While Freshdesk is touted as customer support software, creative teams have tweaked its typical use case into one that matches their creative operations process. Emails to the team turn into tickets, which can be accessed through Freshdesk’s team inbox.
If you’ll be resolving client issues or managing straightforward tasks that can come from a variety of channels (email, phone, social), Freshdesk may be a good solution for you. Freshdesk also lets you set up a knowledge base and community forums for potential and existing customers.
While Freshdesk is made for ticketing, with some tweaking and a little customization, Freshdesk can definitely be used to track work for creative teams. That being said, it doesn’t have the robust file management systems creative teams rely on – you’ll probably need a separate application to manage assets. If you’d like a white-labeled option – you’ll need to upgrade to their $49/user/month plan.
Asana vs. Jar vs. Freshdesk: The Results
So there you go, three applications for three different creative business needs.
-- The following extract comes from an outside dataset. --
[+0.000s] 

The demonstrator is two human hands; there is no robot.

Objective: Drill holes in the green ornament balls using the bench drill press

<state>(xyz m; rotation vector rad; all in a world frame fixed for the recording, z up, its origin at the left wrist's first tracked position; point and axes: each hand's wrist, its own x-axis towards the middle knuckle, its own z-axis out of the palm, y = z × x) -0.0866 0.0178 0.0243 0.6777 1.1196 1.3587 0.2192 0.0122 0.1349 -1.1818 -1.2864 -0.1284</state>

Asana = Project management + client access + file sharing solution integration
Jar = Request management + client portal + native file management
Freshdesk = Ticket management – client portal – native file management + advanced tracking & reporting
If you’re looking for a full-featured application to track projects, chose Asana. If you want to manage requests and have a client portal and easy-to-use file management, use Jar. If you need to support clients through tickets and don’t necessarily need any kind of native file management or client portal – go with Freshdesk.